Nr. 1 in der Abklärung zahlreicher gastroenterologischer Erkrankungen

Je nach Konstitution und den individuellen anatomischen Gegebenheiten erlaubt der Bauchultraschall in der Hand des erfahrenen Untersuchers eine sehr gute erste Beurteilung der inneren Bauchorgane, wie Nieren, Gallenblase, Gallenwege, Leber, Milz, Darm oder Bauchspeicheldrüse. Das macht diese Untersuchungsmethode bei der Diagnostik z.B. von unklaren Bauchschmerzen zu einem unverzichtbaren Baustein.

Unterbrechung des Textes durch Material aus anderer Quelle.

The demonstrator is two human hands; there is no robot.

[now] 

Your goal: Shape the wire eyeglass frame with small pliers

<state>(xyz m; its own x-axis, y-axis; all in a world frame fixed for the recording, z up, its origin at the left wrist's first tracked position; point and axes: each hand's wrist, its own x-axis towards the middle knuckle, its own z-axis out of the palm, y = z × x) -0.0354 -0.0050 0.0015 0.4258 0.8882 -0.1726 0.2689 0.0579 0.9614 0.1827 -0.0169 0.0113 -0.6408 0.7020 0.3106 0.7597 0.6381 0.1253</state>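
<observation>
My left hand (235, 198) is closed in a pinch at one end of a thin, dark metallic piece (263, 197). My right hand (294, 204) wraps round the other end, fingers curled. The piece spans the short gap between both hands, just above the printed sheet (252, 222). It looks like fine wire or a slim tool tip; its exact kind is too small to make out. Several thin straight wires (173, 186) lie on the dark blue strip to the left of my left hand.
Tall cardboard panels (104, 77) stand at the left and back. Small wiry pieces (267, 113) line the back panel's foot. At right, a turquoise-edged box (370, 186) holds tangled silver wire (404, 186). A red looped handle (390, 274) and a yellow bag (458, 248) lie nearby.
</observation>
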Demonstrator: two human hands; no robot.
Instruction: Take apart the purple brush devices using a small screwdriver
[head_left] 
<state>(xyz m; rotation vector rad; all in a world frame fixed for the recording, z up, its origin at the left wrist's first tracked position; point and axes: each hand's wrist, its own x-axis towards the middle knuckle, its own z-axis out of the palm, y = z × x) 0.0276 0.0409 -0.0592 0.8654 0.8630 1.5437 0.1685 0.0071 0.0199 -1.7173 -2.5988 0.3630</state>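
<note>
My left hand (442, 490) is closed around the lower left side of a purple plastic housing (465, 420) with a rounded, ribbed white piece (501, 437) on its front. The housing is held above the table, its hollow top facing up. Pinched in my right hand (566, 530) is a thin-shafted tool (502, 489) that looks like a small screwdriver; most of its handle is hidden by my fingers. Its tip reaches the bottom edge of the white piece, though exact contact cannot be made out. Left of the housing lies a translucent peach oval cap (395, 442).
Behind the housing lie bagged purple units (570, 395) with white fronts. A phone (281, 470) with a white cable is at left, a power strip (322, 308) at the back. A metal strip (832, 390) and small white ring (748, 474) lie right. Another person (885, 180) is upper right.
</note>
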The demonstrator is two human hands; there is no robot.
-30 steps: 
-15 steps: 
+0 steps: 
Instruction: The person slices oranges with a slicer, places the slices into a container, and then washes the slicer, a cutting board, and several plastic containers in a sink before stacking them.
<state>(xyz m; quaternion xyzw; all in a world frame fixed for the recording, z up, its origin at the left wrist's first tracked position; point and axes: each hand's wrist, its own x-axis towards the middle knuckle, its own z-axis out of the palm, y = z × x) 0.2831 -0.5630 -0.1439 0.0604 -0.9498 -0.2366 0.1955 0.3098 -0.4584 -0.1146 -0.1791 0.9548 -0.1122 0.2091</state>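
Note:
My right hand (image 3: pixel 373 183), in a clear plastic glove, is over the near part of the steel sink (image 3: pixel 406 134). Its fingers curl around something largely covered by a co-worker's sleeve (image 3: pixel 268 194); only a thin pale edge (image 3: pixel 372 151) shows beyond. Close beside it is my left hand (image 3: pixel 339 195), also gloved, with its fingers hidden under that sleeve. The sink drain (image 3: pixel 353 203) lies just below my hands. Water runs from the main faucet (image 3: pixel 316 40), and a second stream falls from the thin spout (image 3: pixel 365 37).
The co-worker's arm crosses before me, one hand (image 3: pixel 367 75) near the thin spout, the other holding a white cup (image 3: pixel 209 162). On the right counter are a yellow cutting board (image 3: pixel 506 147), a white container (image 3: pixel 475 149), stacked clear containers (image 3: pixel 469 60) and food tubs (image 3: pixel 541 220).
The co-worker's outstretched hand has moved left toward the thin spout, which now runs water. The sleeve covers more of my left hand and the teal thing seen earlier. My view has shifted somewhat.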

Ferner dient er der Diagnosestellung und Verlaufsbeurteilung bzw. der Beurteilung des Therapieansprechens sowohl bei entzündlichen Erkrankungen wie Morbus Crohn, Colitis ulcerosa, Divertikulitis oder einer Gallenblasenentzündung als auch bei Krebserkrankungen z.B. zur Kontrolle von Veränderungen in der Tumorgröße oder zur Überprüfung von Metastasen etc.. Ein großer Vorteil für den Patienten besteht darin, dass die Sonographie mit keinerlei Strahlenbelastung oder anderen Risiken bzw. möglichen negativen Auswirkungen auf den Körper verbunden ist und daher auch problemlos oft wiederholbar ist z.B. für regelmäßige Kontrolluntersuchungen.